▶ [TRY IT]
Report every line below that holds the word "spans".
══════════
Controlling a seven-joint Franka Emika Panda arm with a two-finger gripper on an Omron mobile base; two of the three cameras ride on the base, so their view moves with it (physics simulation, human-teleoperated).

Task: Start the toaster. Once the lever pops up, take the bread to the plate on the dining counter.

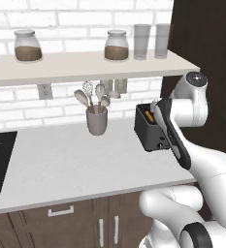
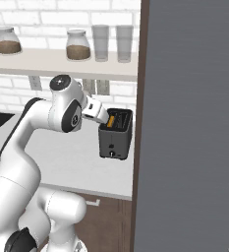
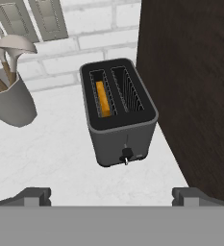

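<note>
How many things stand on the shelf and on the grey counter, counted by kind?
Jars with brown filling: 2
Empty glasses: 2
Utensil cup: 1
Toaster: 1
Total: 6

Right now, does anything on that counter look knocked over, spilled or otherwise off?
Nothing stands out. The toaster sits upright on the grey counter with the bread down in one slot, and the utensil cup stands upright beside it. No spills show.

Three views sharing the toaster (image 3: 120, 113)
</note>
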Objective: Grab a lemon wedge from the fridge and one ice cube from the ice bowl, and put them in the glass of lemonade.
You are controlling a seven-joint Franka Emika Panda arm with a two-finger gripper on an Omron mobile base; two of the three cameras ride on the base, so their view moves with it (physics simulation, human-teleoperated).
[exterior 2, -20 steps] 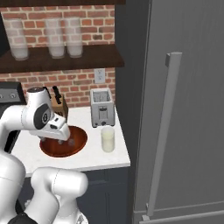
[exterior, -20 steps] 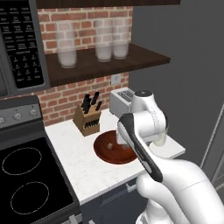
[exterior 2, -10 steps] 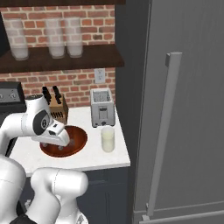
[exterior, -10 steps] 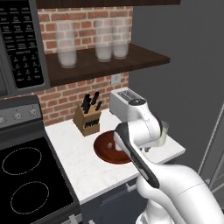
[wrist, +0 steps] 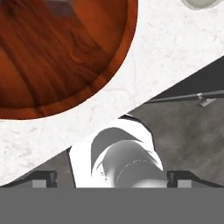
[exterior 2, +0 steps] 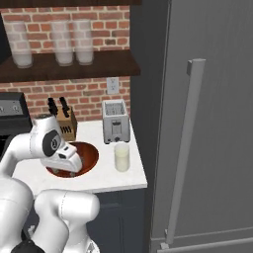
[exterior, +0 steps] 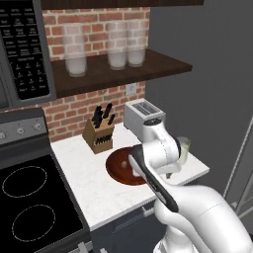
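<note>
The ice bowl [exterior 2: 88, 152] is a wide reddish-brown wooden bowl on the white counter, also seen as ice bowl [exterior: 118, 169] and ice bowl [wrist: 52, 57]. A greyish patch at its far edge in the hand view may be an ice cube [wrist: 60, 7]. The glass of lemonade [exterior 2: 121, 157] stands right of the bowl, in front of the toaster. My gripper [exterior 2: 69, 171] hangs over the bowl's near rim, pointing down. Its fingertips [wrist: 44, 177] stand wide apart in the hand view, so the gripper [wrist: 113, 177] is open and holds nothing. The fridge [exterior 2: 212, 99] is shut, so the lemon wedge is hidden.
A toaster [exterior 2: 114, 121] and a knife block [exterior 2: 64, 123] stand against the brick wall. Frosted jars [exterior: 118, 44] line the shelf above. The stove [exterior: 29, 207] is left of the counter. The fridge's long bar handle [exterior 2: 184, 148] is at the right.
The arm's wrist has come down toward the counter, bringing the hand low over the bowl's near rim. The jaws have stayed open. Bowl and glass have not moved.
</note>
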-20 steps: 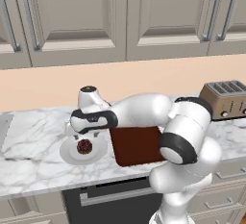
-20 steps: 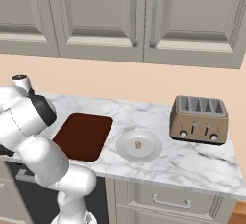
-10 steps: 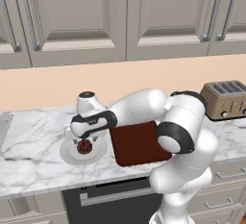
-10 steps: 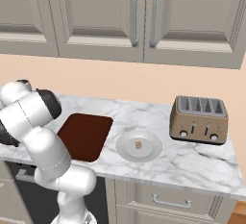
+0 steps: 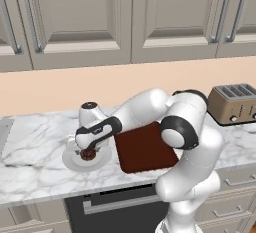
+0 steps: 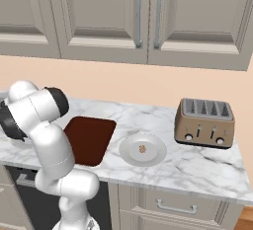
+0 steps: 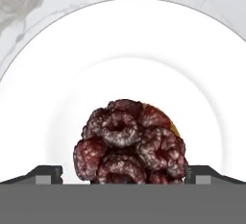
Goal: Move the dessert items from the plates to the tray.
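We see the white arm's 2-finger claw (image 5: 89,150) hanging low over the round white shallow plate (image 5: 74,161) on the left of the marbled white desk (image 5: 35,177), fingers spread wide with nothing gripped. In the hand view the 2 dark fingertips (image 7: 48,172) stand one on each side of the dark maroon bumpy berry-topped dessert ball (image 7: 129,143), which sits at the plate's middle. We judge that spread is there to let the ball pass between the fingers before they close, so this looks like the approach to a first pick.

The flat dark reddish-brown rectangular tray (image 5: 145,147) lies just beside that plate, toward the toaster side, with nothing on it. A short carry, in our judgement, which fits starting with this plate.

The 2nd round white plate (image 6: 129,151) sits on the tray's other side, and the small pale tan morsel (image 6: 142,149) rests at its middle. The metallic brown 4-slot toaster (image 6: 205,123) stands further along.

Hard to tell:
- In the left base view, the claw covers much of the ball.
- In the right base view, the arm cuts off the tray's near edge.
- Whether the fingertips touch the plate, we cannot tell.
- The morsel is too small to identify.
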Tool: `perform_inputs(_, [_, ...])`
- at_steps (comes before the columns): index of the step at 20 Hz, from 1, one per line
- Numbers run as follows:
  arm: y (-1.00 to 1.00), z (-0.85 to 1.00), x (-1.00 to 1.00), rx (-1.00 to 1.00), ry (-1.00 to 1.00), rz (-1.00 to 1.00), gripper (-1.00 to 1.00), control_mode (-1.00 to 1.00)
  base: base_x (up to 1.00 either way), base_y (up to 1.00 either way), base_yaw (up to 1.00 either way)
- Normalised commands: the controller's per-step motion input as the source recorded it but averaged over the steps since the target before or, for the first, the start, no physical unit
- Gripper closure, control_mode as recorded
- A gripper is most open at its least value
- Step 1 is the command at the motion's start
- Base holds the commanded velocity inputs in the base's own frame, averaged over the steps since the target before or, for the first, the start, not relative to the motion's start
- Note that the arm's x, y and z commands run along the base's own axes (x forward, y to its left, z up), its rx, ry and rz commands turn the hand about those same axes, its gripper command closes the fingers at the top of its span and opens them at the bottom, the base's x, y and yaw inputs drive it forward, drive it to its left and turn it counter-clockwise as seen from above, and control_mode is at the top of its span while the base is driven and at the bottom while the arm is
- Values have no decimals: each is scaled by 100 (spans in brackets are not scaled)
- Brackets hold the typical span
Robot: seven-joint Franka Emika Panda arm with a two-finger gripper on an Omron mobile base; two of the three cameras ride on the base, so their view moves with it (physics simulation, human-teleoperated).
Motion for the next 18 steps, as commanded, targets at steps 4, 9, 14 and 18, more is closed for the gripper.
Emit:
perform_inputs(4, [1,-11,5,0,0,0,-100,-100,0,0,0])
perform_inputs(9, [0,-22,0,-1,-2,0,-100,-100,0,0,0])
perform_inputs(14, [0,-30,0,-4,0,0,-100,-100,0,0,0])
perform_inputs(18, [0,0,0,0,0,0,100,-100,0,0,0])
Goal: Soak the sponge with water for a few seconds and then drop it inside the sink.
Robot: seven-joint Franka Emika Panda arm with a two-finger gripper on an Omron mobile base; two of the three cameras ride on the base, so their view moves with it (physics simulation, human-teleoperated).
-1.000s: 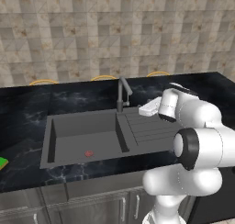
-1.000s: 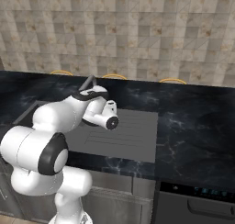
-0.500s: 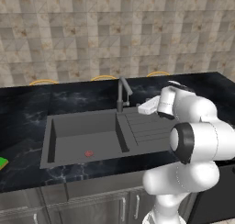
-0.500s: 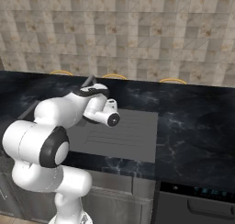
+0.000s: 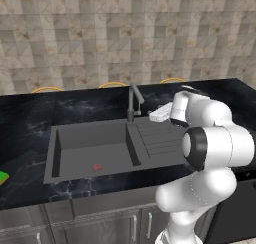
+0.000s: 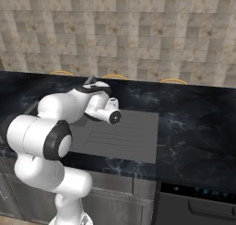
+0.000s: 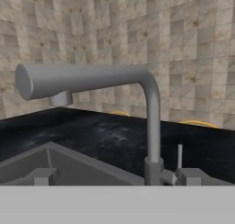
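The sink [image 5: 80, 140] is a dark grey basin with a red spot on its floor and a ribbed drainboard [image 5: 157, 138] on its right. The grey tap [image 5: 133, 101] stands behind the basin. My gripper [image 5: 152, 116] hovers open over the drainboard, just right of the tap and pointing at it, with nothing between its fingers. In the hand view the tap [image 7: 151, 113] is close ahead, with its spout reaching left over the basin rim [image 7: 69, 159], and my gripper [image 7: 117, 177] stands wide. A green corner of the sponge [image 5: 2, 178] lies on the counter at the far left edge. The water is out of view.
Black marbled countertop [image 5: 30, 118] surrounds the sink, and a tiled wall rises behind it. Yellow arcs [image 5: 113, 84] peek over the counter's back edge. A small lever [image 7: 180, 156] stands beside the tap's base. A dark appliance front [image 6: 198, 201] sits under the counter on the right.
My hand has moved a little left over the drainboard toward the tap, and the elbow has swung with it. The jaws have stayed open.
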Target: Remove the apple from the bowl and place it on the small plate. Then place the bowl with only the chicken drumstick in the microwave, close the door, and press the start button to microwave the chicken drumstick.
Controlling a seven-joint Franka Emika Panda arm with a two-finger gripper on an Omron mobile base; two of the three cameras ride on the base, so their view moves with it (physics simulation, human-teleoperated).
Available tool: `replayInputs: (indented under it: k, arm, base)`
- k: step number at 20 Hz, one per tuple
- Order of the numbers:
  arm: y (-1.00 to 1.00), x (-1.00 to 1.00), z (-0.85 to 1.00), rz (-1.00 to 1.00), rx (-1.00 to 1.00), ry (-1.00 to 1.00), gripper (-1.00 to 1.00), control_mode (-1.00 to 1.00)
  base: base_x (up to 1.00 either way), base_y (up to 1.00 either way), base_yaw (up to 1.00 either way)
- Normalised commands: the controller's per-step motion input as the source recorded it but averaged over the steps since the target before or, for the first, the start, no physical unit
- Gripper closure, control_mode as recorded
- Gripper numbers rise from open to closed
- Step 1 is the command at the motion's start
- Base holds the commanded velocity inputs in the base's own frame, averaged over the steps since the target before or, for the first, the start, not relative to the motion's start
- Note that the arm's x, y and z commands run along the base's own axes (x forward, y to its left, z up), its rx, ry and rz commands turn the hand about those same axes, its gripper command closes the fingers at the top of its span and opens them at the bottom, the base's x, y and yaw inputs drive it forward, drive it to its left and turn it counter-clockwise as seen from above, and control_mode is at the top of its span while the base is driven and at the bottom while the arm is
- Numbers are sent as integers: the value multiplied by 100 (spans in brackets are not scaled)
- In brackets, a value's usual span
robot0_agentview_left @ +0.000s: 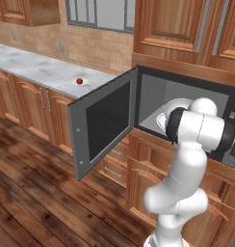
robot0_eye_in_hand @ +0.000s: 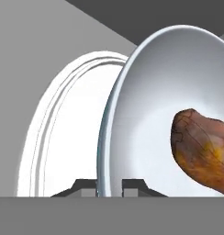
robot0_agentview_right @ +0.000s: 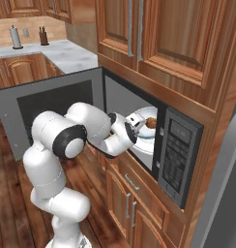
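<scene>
Inside microwave: bowl with chicken drumstick is held over the white turntable, frame centre.
Gripper: clamped on the bowl rim.
Apple: upper left, on counter.
Advice: bowl should be lowered level, centred, then released.
</scene>
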Motion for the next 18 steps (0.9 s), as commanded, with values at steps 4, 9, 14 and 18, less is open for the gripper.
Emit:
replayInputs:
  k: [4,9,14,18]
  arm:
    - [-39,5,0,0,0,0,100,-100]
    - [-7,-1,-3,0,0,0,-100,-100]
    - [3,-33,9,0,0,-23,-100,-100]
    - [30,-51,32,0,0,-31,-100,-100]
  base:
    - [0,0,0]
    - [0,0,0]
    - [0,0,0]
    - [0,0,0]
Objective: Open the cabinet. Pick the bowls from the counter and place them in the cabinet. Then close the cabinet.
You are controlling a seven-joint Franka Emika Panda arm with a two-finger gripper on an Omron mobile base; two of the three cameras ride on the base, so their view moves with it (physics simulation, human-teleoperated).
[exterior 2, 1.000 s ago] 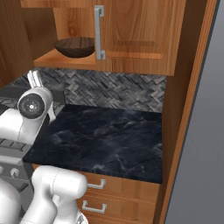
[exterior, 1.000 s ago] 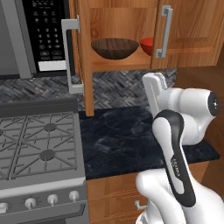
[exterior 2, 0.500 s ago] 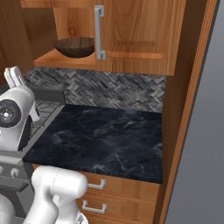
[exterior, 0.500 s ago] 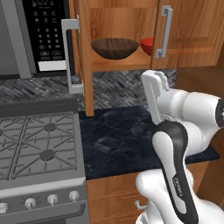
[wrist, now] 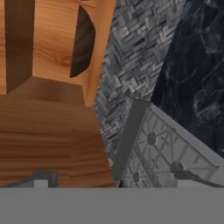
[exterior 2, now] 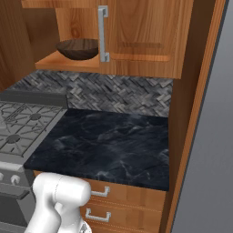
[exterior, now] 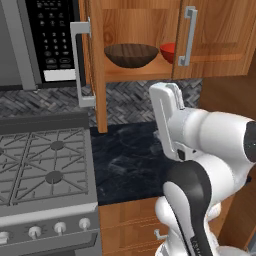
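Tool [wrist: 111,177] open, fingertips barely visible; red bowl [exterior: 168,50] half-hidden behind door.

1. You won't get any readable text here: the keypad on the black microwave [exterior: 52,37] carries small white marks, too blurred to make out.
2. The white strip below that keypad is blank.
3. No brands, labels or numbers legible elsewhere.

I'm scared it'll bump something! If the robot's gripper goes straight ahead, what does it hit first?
The open gripper probably meets the grey wall tiles first, close beside the cabinet door; depth is unclear.
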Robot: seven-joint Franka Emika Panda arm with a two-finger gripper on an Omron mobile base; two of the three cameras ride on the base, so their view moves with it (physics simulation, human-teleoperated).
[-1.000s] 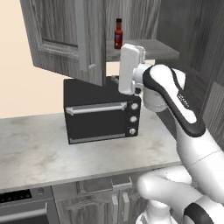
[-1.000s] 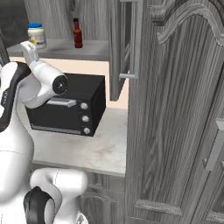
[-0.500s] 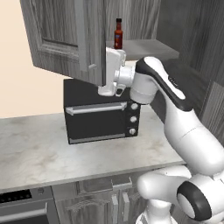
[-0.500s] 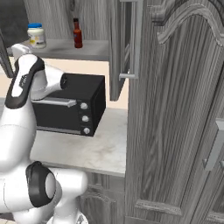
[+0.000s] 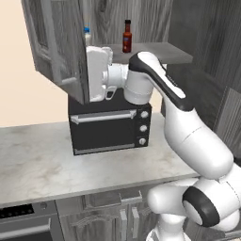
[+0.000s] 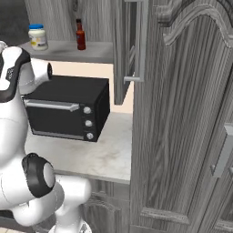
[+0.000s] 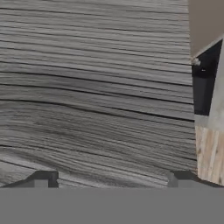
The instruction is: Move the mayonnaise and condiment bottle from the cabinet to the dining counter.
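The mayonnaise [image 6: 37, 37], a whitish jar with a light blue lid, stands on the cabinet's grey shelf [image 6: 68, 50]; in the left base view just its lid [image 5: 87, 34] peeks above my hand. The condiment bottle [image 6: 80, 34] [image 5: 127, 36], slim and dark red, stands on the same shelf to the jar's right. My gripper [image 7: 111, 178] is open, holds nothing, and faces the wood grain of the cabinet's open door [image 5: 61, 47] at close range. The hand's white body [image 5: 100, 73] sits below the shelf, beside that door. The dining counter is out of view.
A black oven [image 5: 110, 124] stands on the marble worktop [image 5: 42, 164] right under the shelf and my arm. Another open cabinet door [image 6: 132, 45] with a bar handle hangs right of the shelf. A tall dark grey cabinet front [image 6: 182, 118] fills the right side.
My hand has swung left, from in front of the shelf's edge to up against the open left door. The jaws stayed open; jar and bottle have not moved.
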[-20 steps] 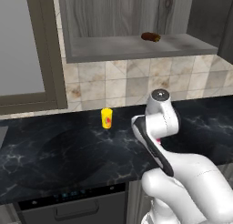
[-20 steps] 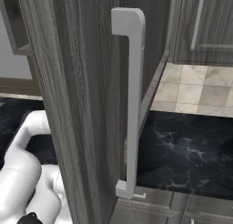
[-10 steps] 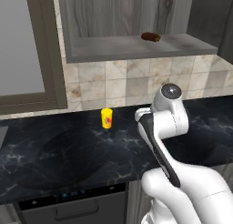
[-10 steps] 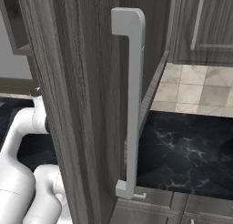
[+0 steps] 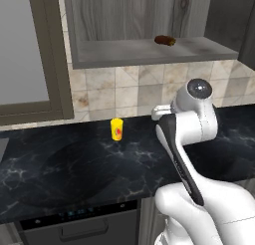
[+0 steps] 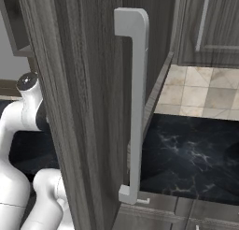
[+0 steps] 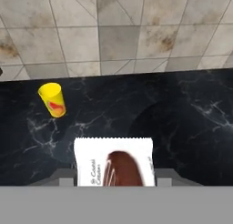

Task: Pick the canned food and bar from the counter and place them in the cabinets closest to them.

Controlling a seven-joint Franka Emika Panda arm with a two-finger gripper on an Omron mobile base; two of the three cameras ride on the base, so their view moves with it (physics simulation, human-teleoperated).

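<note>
The bar (image 7: 113,164), a white wrapper with a brown picture, sits upright between my fingers in the hand view. My gripper (image 7: 113,176) is shut on it and hangs above the black counter (image 7: 182,123), facing the tiled wall. Up on the left base view, the open wall cabinet's grey shelf floor (image 5: 134,52) carries a small reddish-brown thing (image 5: 164,40), apparently the canned food lying on its side. My arm's elbow (image 5: 198,92) stands below and right of that shelf. The hand itself is mostly hidden behind the arm.
A yellow cup with a red mark (image 5: 116,129) (image 7: 53,99) stands on the counter by the tiled wall. The cabinet's open dark door (image 6: 79,107) with its long grey handle (image 6: 135,107) hangs close before the right base camera. A window frame (image 5: 45,55) is at left.
The arm's elbow has risen and swung to the right, toward the open cabinet. The cup and the thing on the shelf have stayed put.
</note>
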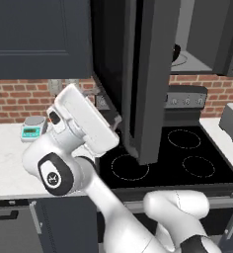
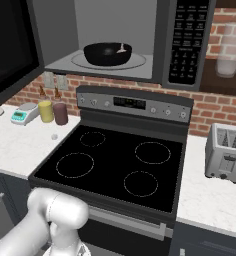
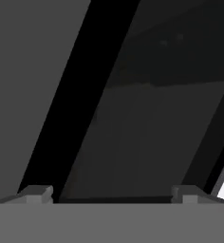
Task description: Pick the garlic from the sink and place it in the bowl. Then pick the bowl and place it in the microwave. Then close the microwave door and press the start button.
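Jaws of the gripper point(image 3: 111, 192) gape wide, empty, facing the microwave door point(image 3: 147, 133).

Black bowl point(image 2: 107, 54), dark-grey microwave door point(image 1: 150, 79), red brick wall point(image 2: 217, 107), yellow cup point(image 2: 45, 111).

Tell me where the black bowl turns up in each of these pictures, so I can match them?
Left base view: the bowl peeks out at upper right, past the open microwave door.
Right base view: it sits at top centre on the turntable inside the microwave.
Hand view: I cannot make it out; the picture is dark panels.
Shared landmark: the black stovetop below the microwave.
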Available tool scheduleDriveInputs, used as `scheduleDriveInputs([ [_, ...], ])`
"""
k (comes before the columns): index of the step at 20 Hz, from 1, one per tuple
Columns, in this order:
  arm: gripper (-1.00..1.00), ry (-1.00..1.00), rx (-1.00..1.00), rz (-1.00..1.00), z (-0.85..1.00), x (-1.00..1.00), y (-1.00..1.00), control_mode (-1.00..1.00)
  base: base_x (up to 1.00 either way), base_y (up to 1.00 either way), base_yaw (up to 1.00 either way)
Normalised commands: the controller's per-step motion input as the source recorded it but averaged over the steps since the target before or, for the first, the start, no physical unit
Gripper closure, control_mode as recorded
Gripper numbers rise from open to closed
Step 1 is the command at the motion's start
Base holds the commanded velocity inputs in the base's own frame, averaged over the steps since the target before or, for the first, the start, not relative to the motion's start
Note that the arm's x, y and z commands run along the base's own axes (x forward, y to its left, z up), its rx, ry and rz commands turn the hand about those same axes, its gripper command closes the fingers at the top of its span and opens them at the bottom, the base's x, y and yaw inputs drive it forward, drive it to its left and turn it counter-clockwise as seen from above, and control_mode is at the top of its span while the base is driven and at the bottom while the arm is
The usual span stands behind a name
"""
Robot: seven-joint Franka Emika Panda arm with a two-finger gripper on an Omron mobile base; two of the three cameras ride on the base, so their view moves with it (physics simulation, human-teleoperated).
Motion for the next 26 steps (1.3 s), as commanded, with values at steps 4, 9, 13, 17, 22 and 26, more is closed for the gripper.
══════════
▶ [SOLUTION TO THE PROBLEM]
- Values have no decimals: each is scaled by 100 (spans in brackets are not scaled)
- Numbers are sent as integers: the value multiplied by 100 (spans in brackets are not scaled)

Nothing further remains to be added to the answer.